Two-thousand-and-nine, in music, has come and gone. The “X Best Albums of the Year” lists have been tabulated, written, criticized, and discussed; the Pitchforks and Metacritics and the like have moved on, and so, by extension, have we. We have ceased listing and begun listening to music again.

But first, some reflection. Maybe 2009 will go down as the year of the animal—the Grizzly Bear, the Phoenix, but above all, the Animal Collective, rulers of the indie jungle. To me, though, it feels like a year of consensus, a year in which critical opinion centered so unanimously on “Merriweather Post Pavilion”—admittedly with good reason—as to bring about an almost unprecedented lack of diversity in year-end choices.
And so one final list becomes necessary, and here it is: a rundown of five wonderful albums that have been unfairly forgotten, ignored, or lost amidst the year-end madness.

5. Mountains — “Choral” [Thrill Jockey]
Mountains is Brendon Anderegg and Koen Holtkamp, two Chicago art students who create some of the most dynamic, rich, and simply accessible drone pieces I’ve ever heard. “Sculpting sound,” their label calls it, and “Choral” is the latest result, built a predominantly live palette of acoustic guitars, keyboards, and voices that build, float, and soar.

4. Laura Barrett — “Victory Garden” [Paper Bag]

Anyone whose MySpace-listed influences include XTC, Harry Nilsson, and Devo is alright by me. What’s more, she covered Weird Al on her debut EP. But Laura Barrett will be compared to none of the above; her clearest reference point will always be Joanna Newsom, which is understandable—both artists share a childlike voice, an unusual instrumental palette (Newsom has the harp, Barrett sports a kalimba), inimitably clever lyrics, and an overall mystical post-freak-folk sensibility. But it’s also limiting. “Victory Garden” is very much its own work; Barrett describes her songs as a “blend of prog-folk, dystopic-stage-musical, acoustic-glitch” about “amorphous terror, planned obsolescence, and mind-body dualism,” and I can’t top that. True, it can be whimsical to a fault, but it also has the eclectic melodicism and sincere warmth to warrant each of Barrett’s indulgences—particularly when she experiments with more varied arrangements, as on “Chidya,” “The Sharper Side,” and “Rien à Declarer.”

3. Polvo — “In Prism” [Merge]

First, some history: in the 90s noise-rock sweepstakes, Chapel Hill’s Polvo were once every bit the equal of Shellac and the Jesus Lizard, even if they never carried the name recognition. They broke up in 1998, never to return—until now. “In Prism,” their reunion offering, often trades their signature noise assault for dreamier, more subdued explorations, and it pays off—especially on the gorgeous “Lucía” and “A Link in the Chain.” Most reunion efforts seem content to rehash a band’s past glories. “In Prism” is the rare exception with something new to say.

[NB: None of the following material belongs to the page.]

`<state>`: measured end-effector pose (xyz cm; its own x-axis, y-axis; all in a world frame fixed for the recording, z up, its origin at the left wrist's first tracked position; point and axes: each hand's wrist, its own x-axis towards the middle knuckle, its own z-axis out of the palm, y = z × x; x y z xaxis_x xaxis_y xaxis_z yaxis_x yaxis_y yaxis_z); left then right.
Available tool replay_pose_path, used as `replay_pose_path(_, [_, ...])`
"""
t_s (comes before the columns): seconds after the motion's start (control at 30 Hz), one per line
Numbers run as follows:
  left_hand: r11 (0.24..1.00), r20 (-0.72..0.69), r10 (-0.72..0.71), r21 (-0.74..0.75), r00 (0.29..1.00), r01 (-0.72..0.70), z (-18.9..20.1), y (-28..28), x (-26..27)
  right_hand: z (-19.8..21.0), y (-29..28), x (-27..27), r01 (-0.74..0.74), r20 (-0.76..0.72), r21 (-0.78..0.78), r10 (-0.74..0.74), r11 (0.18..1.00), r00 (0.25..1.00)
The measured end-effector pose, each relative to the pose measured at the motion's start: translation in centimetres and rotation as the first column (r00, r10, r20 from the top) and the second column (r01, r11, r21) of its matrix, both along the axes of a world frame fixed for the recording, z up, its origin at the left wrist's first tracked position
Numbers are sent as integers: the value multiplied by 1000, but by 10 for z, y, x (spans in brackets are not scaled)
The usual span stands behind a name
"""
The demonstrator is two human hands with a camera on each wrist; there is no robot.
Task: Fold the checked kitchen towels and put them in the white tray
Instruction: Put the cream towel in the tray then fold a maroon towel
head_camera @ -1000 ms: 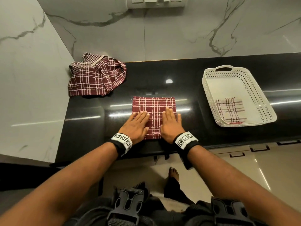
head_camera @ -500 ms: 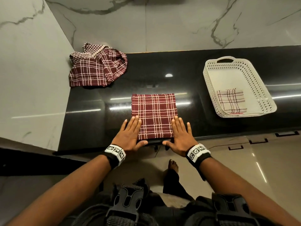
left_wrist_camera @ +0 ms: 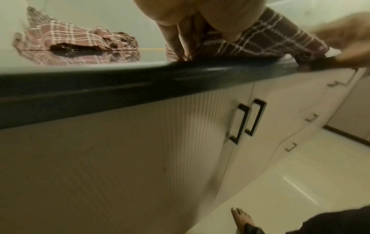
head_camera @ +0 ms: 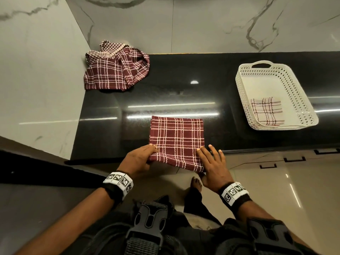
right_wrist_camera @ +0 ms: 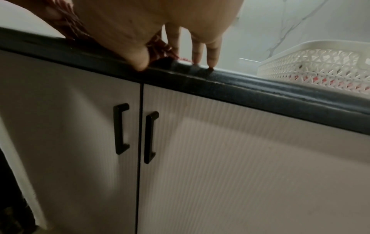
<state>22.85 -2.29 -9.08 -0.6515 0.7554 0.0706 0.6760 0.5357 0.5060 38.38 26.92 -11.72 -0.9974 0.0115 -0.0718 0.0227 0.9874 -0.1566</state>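
Note:
A folded maroon checked towel lies on the black counter, with its near edge pulled past the counter's front edge. My left hand pinches the near-left corner, thumb on top. My right hand pinches the near-right corner, its other fingers spread on the counter edge. In the left wrist view the fingers curl under the towel. In the right wrist view fingertips touch the counter edge beside the towel. The white tray at the right holds a folded light checked towel.
A heap of unfolded checked towels sits in the back-left corner against the marble wall. Cabinet doors with black handles are below the counter. A bare foot stands on the tiled floor.
Both hands slid back from the middle of the towel to its near corners and took hold of them. The near edge now hangs past the counter edge.

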Motion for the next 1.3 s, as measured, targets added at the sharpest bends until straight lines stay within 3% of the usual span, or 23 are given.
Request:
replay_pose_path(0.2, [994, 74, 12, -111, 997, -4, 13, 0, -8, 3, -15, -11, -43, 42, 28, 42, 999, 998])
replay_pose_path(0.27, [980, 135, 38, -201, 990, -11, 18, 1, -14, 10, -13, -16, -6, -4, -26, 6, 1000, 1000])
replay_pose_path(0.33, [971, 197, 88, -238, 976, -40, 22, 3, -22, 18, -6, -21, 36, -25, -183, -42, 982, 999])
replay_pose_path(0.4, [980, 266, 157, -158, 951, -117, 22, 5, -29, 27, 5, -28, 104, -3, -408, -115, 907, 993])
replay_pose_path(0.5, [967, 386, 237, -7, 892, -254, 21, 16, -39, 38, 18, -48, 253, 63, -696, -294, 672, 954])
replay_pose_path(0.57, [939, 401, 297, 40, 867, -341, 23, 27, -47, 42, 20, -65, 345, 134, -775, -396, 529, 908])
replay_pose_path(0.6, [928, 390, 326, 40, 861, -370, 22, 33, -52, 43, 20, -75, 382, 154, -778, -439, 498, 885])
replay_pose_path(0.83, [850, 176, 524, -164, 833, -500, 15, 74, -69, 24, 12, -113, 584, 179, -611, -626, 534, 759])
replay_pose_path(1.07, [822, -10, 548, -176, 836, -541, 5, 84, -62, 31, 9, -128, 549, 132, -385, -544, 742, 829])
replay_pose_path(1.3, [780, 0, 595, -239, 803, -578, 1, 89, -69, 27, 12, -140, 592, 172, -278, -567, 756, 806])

2. WHY?—“Eskimo Snow” [Anticon]

When I interviewed WHY?’s Yoni Wolf for The Argus in September, I had listened to “Eskimo Snow” only three times. I wish it had been more; with its warm, twisted folk, caustic delivery, and potent one-liners, this record deserves far more attention. Because this is not “Alopecia” Part Two, despite having been recorded at the same time. “Eskimo Snow” is more intimate, more subtle, and maybe more lasting. Critical opinion will tell you it’s Wolf’s least hip hop-flavored offering yet. How odd, then, that these feel like the songs he’s always been meaning to write.

1. Micachu and the Shapes — “Jewellery” [Rough Trade]

Five things you should know about the London-based Micachu and her debut, “Jewellery”:
Her loud, cocky talk-sing delivery can be eerily reminiscent of M.I.A. Don’t be fooled.

She is classically trained and has even written for the London Philharmonic Orchestra. Don’t be fooled.

She makes her own instruments—including vacuum cleaners, broken bottles, and a bowed instrument apparently made from a CD rack. And it shows, too, in the album’s frantically cluttered, made-for-headphones lo-fi soundscapes. Dig it.

Her obviously brief attention span manifests itself in Guided by Voices-style song lengths. She manages to use this to her advantage, too; Jewllery’s songs come and go in childlike bursts of sincere inspiration, never outstaying their welcome or dulling their impact.

On the first listen you’ll find it annoying as fuck. By the fifth, you’ll be hooked. This is pop music at its catchiest, weirdest, and most irresistible.